### Your goal
Where a line holds the word "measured", copy that line from the data below.
========
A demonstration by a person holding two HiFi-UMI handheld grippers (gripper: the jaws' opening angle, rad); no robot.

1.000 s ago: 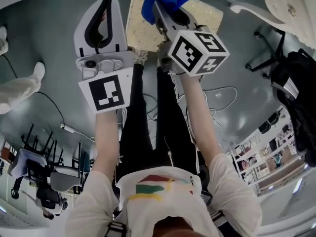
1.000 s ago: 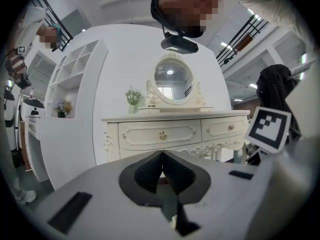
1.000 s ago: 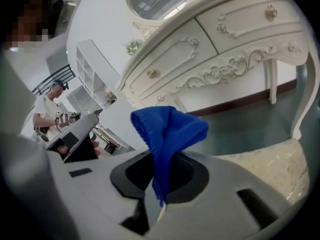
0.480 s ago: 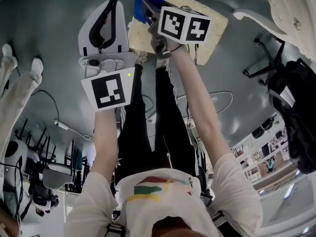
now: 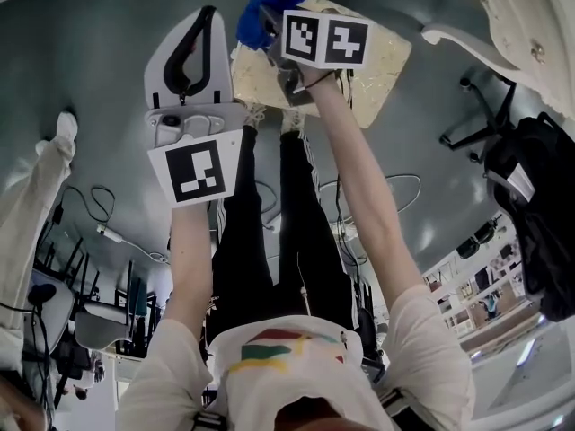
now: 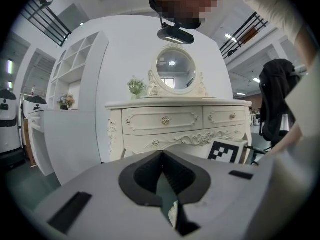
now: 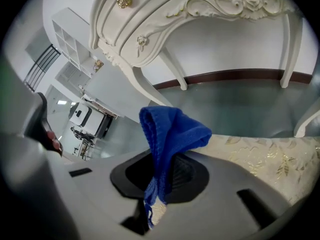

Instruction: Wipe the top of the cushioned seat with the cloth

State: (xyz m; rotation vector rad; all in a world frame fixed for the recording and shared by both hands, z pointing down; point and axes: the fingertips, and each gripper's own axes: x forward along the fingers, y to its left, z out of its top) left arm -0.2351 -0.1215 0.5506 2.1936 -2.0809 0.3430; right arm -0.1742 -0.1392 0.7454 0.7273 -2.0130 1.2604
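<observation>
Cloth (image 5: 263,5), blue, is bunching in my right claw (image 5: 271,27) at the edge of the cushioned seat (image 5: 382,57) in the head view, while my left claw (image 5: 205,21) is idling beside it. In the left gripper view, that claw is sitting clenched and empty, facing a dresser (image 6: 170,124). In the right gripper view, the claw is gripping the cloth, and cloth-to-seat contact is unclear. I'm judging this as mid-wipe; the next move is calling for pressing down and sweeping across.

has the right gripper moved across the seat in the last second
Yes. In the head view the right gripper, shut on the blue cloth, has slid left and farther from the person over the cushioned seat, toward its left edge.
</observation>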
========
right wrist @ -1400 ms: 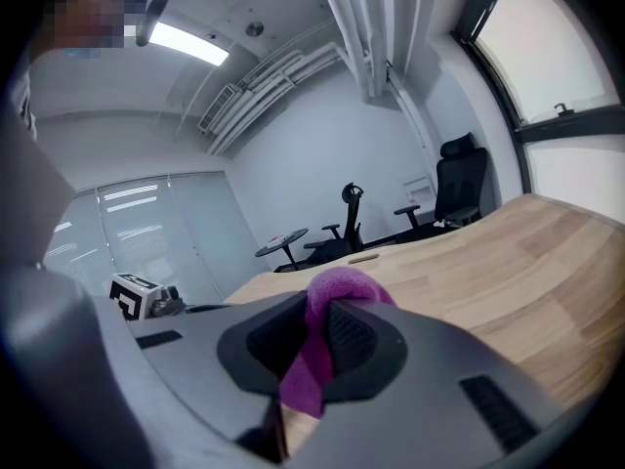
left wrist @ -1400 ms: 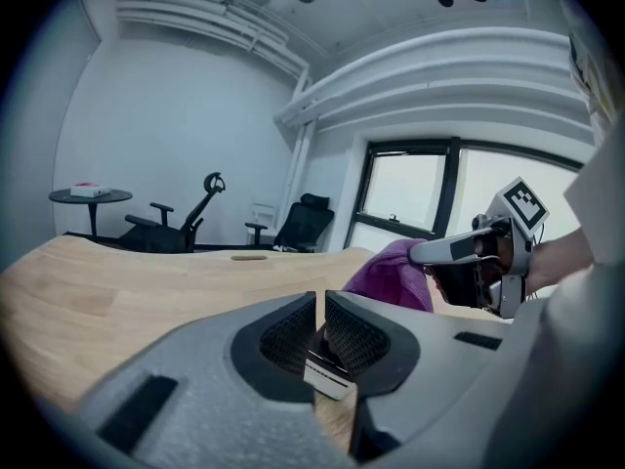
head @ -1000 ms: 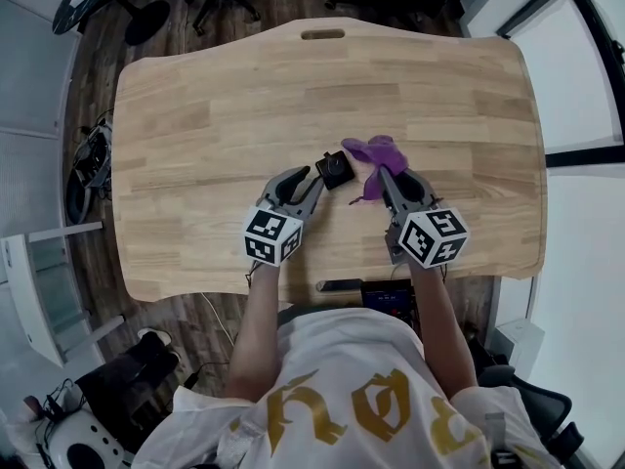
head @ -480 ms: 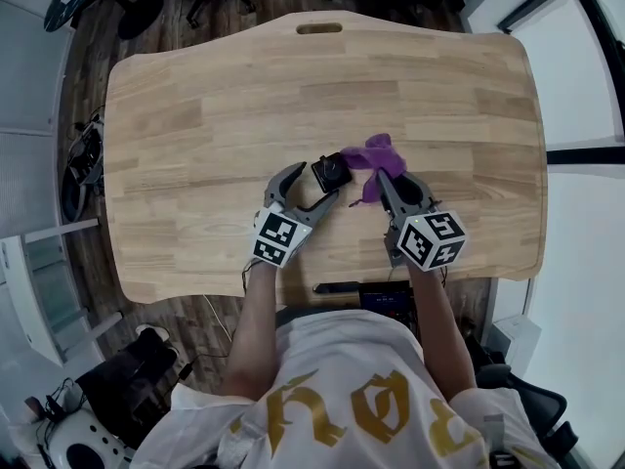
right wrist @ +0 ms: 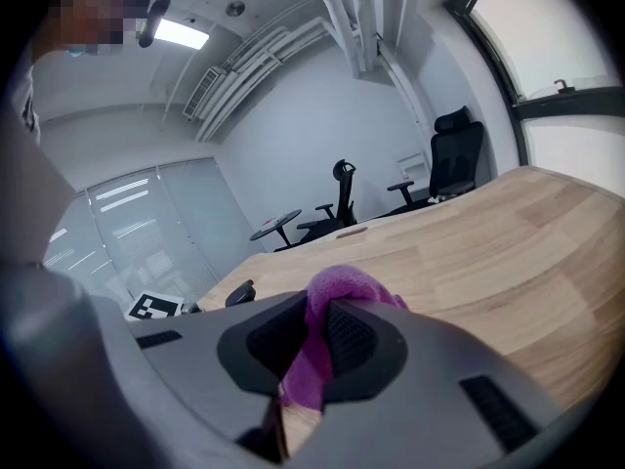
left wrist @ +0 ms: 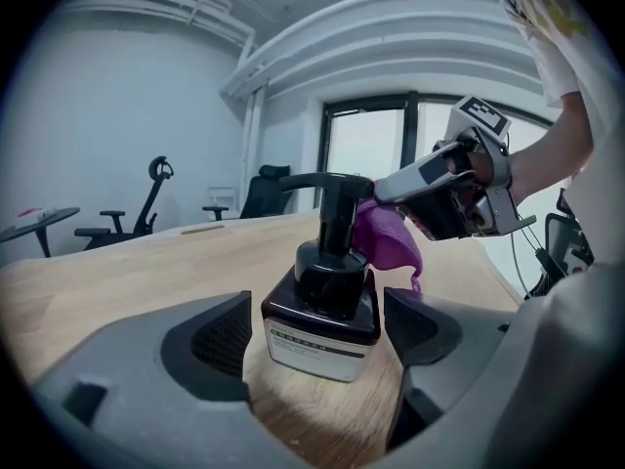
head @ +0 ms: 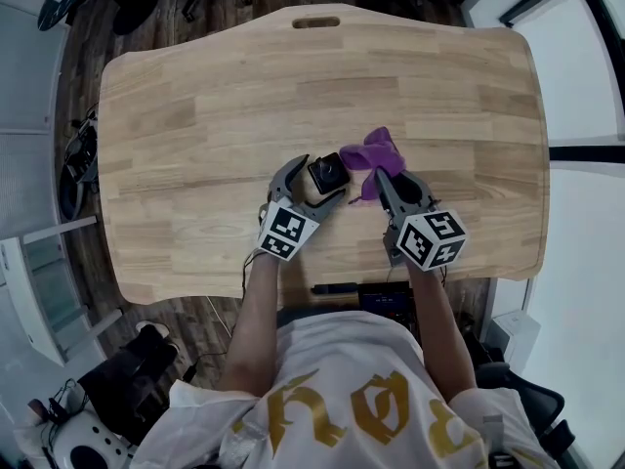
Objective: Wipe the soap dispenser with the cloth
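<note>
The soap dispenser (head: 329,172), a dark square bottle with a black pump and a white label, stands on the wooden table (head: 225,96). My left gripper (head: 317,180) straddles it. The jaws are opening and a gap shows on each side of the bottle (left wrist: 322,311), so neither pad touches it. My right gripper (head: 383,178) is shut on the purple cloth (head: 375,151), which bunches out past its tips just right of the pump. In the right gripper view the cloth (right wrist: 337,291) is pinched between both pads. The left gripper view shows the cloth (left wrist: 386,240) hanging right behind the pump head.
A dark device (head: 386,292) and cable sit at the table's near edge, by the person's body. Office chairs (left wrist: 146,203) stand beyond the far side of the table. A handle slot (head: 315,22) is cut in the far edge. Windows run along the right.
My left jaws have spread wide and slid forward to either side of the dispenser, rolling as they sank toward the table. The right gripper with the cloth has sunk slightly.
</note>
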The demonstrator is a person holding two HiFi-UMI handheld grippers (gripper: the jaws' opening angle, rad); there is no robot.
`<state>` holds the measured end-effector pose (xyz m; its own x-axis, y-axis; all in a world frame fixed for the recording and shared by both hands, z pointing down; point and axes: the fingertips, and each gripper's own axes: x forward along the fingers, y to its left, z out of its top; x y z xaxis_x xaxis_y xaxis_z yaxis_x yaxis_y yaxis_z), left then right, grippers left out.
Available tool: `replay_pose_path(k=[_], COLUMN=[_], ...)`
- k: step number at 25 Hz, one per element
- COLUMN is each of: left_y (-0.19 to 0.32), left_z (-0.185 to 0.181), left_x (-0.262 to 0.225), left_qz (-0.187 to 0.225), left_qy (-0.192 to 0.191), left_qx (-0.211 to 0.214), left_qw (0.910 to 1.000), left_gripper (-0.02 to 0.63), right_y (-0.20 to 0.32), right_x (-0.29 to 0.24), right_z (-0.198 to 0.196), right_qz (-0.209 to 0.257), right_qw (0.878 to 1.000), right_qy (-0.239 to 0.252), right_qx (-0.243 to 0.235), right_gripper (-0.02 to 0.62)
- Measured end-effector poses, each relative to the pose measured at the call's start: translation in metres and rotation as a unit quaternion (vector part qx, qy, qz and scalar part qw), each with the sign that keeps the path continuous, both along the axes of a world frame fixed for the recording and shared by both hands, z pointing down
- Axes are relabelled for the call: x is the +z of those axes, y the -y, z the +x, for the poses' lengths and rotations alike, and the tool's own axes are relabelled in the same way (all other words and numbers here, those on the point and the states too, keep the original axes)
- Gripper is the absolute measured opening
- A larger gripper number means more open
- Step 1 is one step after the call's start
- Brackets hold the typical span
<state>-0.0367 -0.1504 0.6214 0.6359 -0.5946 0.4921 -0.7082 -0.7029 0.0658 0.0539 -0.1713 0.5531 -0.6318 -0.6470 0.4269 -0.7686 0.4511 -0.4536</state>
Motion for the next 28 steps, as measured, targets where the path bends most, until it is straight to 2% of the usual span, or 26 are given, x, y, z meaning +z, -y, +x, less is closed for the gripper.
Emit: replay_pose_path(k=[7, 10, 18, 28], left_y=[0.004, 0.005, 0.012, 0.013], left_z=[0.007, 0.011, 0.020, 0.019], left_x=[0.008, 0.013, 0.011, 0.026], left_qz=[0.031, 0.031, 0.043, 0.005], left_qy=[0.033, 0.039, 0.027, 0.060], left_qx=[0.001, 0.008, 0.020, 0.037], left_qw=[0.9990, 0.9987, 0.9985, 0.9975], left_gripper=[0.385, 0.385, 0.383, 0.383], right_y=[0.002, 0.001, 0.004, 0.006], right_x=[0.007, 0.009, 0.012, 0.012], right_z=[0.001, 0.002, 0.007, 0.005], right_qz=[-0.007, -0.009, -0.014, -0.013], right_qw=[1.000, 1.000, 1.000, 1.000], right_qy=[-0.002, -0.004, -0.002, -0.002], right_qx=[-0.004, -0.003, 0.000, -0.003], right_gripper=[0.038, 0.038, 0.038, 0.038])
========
### Solution to this exercise
`<state>` holds the measured end-effector pose (xyz m; its own x-axis, y-axis; all in a world frame fixed for the recording and shared by both hands, z pointing down; point and axes: the fingertips, and each gripper's own axes: x forward along the fingers, y to its left, z out of its top; x y z xaxis_x xaxis_y xaxis_z yaxis_x yaxis_y yaxis_z), left then right, grippers left out.
- Measured end-effector poses, each relative to the pose measured at the call's start: translation in metres and rotation as a unit quaternion (vector part qx, qy, qz and scalar part qw), each with the sign that keeps the path continuous, both along the axes of a world frame fixed for the recording and shared by both hands, z pointing down
- Gripper is the absolute measured opening
Motion for the next 28 steps, as measured, targets where the path bends most, until it is straight to 2% of the usual span, or 26 are given, x, y, z meaning +z, -y, +x, less is closed for the gripper.

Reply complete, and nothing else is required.